WHAT THE TASK REQUIRES. Only those lines in the data below from the line containing "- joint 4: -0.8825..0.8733" through the line containing "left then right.", both included, should be restated word for word.

SUPPLIED DATA.
══════

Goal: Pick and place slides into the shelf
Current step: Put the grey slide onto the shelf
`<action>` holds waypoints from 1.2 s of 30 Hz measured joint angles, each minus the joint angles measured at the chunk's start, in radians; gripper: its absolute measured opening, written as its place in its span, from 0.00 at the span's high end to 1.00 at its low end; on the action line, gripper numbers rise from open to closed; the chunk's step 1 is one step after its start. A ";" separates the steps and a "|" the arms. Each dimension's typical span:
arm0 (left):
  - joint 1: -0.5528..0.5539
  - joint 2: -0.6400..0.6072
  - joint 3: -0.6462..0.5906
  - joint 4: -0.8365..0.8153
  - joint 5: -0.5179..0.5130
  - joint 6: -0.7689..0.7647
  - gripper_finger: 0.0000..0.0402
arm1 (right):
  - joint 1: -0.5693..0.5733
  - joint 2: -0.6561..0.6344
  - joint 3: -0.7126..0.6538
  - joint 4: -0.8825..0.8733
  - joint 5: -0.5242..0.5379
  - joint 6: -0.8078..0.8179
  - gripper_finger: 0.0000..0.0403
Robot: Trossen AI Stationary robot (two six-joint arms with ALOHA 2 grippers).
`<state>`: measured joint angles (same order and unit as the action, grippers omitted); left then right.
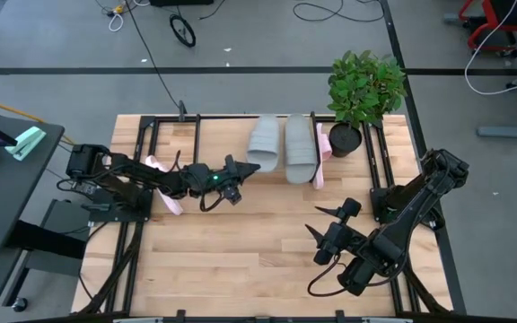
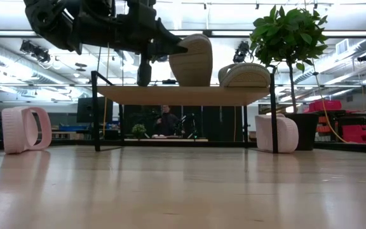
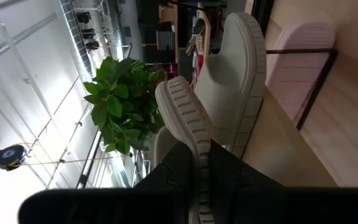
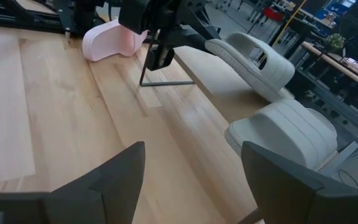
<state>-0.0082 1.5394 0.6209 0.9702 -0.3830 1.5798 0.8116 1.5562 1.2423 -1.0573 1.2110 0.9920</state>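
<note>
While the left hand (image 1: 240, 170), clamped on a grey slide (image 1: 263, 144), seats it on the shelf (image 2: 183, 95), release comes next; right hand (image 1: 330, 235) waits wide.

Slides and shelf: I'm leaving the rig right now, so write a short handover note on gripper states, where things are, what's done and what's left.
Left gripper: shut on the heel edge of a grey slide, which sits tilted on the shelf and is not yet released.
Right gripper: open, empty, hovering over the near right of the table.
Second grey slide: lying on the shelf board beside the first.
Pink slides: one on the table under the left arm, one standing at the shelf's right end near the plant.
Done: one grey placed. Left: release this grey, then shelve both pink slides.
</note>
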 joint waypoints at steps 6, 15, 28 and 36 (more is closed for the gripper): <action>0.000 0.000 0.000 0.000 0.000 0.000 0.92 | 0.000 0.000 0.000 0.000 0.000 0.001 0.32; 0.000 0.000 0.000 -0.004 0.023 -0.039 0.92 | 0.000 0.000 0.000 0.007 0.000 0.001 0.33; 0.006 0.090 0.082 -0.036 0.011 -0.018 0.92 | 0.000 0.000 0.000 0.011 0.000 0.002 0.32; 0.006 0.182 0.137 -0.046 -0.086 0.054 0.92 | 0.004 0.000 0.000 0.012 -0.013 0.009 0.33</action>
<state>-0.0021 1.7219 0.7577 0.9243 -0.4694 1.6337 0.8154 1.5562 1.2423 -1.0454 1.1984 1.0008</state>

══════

RESULT OF THIS EXERCISE.
  - joint 4: -0.8825..0.8733
  - joint 5: -0.5242..0.5379
  - joint 6: -0.8078..0.8179
  - gripper_finger: 0.0000..0.0403
Robot: Trossen AI Stationary robot (two six-joint arms with ALOHA 2 grippers).
`<state>`: measured joint angles (same order and unit as the action, grippers omitted); left then right.

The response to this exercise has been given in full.